Drawing on a participatory research process led by formerly incarcerated trans women, the study is the result of a collaboration between nine human rights and advocacy organizations: Almas Cautivas, Casa de las Muñecas Tiresias, Casa Hogar Paola Buenrostro, the Corpora en Libertad Network, Dejusticia, Equis: Justice for Women, the International Drug Policy Consortium (IDPC), the Prison Ombudsman’s National Office in Argentina, and the Washington Office on Latin America (WOLA). The report describes the failures of Latin American governments to implement basic measures to protect trans women deprived of liberty from violence and abuse. As a result, trans women are subjected to discrimination, stigmatization, and criminalization at every stage of interaction with the criminal justice system.
WOLA, AIN, IDPC, and Dejusticia published a new policy brief, Women Coca and Poppy Growers Mobilizing Women for Social Change. The so-called “war on drugs” and the marginalization of rural life have erected walls behind which the role of women as agents of social transformation is hidden and rendered invisible. Given the silence and dearth of information regarding the role of women in community life in areas where crops declared illicit are grown, this report explores who these women growers are, their socioeconomic contexts, their involvement in the production of crops destined for illicit markets, their organizing experiences, and their participation in decisionmaking processes—taking into account case studies from Bolivia and Colombia. Furthermore, the report presents recommendations focused on ensuring the participation of women growers in political and public life at all levels of decision-making.
WOLA, IDPC, and Dejusticia have published a new policy brief, Pretrial Detention in Latin America: The Disproportionate Impact on Women Deprived of Liberty for Drug Offenses.
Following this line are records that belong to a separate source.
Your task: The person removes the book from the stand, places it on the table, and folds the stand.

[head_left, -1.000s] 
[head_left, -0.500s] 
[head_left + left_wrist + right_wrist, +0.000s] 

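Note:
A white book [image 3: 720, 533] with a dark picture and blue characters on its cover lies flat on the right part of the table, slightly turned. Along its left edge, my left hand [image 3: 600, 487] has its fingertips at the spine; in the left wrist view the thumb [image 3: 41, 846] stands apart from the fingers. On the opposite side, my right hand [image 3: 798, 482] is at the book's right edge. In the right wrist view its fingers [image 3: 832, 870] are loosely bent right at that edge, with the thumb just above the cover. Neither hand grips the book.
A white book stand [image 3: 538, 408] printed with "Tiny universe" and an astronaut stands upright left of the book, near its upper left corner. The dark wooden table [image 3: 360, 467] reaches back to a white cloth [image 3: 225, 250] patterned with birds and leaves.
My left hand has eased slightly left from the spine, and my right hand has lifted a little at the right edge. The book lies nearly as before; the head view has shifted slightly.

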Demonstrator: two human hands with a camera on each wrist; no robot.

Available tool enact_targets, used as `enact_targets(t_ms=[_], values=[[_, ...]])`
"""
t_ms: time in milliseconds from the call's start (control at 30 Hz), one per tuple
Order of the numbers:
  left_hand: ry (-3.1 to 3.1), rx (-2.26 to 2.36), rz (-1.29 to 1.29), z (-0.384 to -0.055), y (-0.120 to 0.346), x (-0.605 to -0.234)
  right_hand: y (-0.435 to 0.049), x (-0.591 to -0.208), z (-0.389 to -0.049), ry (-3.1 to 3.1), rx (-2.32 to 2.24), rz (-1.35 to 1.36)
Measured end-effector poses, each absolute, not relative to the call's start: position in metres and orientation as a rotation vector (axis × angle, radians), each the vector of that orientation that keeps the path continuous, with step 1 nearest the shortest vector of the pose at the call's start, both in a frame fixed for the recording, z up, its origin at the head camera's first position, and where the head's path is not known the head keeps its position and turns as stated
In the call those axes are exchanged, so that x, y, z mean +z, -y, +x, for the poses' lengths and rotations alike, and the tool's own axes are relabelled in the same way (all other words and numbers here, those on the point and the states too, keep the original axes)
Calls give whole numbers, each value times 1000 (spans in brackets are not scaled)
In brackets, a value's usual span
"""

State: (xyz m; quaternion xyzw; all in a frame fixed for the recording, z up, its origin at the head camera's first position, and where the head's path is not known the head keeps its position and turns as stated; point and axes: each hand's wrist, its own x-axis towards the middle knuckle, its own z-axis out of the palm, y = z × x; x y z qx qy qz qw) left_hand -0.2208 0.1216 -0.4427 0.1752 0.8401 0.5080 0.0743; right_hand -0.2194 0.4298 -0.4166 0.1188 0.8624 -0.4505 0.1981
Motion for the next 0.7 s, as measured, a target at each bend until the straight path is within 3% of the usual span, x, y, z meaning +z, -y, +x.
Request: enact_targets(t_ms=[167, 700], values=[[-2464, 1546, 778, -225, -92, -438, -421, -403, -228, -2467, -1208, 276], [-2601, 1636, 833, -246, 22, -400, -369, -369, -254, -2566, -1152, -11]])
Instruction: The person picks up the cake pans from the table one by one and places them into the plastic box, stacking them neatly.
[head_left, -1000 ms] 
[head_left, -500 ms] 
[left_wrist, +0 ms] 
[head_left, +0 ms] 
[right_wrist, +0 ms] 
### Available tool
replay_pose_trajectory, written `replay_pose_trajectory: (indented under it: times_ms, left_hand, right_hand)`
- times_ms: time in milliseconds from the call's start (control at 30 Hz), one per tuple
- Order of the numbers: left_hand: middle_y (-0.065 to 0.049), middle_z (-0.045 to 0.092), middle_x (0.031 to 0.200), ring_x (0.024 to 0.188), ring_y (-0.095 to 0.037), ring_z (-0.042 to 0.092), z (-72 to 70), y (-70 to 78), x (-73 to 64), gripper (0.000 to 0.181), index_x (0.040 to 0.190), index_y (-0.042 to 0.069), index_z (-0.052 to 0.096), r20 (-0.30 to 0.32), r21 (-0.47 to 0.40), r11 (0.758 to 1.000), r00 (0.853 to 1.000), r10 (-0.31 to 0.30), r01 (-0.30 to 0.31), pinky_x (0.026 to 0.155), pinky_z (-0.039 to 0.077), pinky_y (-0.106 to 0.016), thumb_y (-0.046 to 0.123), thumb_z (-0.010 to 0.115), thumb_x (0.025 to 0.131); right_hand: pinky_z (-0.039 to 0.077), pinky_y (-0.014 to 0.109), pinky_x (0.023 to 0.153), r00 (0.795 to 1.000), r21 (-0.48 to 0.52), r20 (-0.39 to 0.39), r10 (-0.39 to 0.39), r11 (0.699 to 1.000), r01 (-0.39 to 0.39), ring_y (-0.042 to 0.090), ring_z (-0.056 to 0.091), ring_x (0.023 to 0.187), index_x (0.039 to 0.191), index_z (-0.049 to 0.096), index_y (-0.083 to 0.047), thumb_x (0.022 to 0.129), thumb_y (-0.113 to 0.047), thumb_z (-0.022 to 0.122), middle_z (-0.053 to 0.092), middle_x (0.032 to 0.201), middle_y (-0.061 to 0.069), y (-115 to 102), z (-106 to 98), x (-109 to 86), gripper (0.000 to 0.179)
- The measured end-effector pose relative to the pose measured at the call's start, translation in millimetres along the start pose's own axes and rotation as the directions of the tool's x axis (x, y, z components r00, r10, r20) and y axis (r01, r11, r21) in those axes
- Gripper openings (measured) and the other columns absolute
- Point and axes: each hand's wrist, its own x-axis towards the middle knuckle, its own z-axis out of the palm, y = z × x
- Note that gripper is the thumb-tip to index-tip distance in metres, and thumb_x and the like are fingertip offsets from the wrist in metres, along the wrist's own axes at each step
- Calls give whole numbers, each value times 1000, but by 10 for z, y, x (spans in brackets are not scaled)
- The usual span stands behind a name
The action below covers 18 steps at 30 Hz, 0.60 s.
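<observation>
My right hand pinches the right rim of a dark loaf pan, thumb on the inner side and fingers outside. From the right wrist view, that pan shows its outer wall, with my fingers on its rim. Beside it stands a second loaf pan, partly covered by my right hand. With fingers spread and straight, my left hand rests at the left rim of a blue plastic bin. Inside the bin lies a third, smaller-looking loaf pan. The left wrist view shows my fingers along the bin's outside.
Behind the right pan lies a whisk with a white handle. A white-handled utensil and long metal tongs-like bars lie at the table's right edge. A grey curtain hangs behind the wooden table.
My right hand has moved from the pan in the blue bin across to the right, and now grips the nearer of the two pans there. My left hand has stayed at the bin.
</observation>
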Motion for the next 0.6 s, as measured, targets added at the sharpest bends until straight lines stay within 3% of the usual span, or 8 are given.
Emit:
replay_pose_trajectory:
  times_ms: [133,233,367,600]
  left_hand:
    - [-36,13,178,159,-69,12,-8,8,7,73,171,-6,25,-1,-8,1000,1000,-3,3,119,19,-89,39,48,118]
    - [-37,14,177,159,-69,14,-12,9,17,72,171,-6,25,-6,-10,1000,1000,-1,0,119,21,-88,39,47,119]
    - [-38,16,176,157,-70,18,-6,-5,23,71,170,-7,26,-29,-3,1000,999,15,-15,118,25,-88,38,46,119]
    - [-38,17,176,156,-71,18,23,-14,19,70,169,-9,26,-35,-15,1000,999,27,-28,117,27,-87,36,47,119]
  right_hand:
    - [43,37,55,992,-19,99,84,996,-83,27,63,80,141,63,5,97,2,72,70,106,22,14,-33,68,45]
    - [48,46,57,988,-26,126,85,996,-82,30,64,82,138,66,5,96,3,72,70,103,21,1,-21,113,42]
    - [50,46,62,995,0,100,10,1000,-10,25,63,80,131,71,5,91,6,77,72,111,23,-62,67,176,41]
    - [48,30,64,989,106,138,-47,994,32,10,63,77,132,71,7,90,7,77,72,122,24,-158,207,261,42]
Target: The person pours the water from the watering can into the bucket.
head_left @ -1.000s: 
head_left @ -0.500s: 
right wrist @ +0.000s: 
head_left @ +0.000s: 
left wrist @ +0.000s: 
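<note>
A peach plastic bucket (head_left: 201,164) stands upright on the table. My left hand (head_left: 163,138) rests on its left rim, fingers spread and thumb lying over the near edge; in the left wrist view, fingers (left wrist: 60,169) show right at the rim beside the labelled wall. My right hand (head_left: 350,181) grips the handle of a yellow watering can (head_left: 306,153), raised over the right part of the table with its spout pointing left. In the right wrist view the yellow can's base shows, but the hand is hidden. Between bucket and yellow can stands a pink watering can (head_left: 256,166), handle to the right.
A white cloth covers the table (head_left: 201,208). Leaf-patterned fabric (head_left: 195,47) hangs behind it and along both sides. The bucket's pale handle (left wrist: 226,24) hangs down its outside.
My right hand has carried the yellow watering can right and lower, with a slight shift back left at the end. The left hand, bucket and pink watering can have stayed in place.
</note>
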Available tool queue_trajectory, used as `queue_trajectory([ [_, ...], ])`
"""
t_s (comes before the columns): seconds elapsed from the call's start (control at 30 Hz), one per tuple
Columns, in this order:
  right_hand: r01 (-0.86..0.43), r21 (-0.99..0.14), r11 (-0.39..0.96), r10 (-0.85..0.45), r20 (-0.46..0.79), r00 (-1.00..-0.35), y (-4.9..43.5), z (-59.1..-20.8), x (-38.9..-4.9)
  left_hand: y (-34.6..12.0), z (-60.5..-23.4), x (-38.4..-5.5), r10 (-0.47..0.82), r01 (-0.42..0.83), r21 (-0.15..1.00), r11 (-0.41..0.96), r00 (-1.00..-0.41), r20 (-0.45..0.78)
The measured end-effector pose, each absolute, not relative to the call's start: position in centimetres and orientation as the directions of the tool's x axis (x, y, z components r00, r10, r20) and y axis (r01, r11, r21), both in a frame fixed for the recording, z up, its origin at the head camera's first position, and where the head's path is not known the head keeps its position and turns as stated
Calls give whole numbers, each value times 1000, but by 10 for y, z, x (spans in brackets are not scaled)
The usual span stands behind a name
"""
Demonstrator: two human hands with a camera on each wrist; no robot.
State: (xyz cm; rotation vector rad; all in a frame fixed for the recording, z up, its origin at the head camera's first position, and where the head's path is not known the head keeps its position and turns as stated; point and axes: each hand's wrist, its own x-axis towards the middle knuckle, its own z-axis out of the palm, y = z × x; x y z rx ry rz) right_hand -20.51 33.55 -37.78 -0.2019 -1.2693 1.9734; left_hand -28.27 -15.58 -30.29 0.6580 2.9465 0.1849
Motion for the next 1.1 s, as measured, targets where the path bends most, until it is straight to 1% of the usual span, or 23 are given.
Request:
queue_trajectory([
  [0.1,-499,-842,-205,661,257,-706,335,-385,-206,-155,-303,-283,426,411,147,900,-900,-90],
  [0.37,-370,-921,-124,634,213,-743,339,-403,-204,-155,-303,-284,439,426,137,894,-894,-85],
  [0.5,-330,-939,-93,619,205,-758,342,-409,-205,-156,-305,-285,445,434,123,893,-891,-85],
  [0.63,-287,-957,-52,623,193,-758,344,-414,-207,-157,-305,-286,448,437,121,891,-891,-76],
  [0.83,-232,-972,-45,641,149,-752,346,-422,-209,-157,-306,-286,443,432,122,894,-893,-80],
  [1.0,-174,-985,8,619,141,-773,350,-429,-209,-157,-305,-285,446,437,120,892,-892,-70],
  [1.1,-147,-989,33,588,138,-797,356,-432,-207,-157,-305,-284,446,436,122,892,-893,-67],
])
One out of three people awaiting trial in the Americas are held behind bars and over the last two decades, the number of pretrial detainees in the region has grown by around 60%. In some countries, women are more likely to be held as pretrial detainees than men, disproportionately impacting these women and their families. This policy brief provides the most recent data on the use of pretrial detention, looks specifically at its impact on women, and concludes with a series of recommendations to significantly reduce the number of women in pretrial detention in Latin America.
The Washington Office on Latin America (WOLA) and the Andean Information Network (AIN) have published a new report, Promoting Gender-Sensitive Drug Policies in Bolivia. Almost 40 percent of the women behind bars in Bolivia are held for low-level drug offenses, often as a result of structural socioeconomic conditions, such as poverty and the pressures of single parenting. The report concludes with a series of concrete reforms that are needed to significantly advance the implementation of gender-sensitive drug policies in Bolivia.
One of the largest obstacles to formulating an effective policy that is consistent with a gender perspective and human rights is the lack of information and knowledge of women’s participation in drug-related activities and their situation once behind bars. The weaknesses in the production and reliability of public data and access to such data are not unique to Latin America, but in the case of women in prison for drug offenses, we face a series of additional restrictions.
Recognition of the enormous human and other costs of punitive policies, and of their meager benefits, makes urgent the task of implementing alternatives to incarceration with a sensitivity to gender considerations, from which women who have committed drug offenses in the region can benefit significantly. This document offers, initially, a series of general recommendations for implementing alternatives to incarceration in the countries of the region.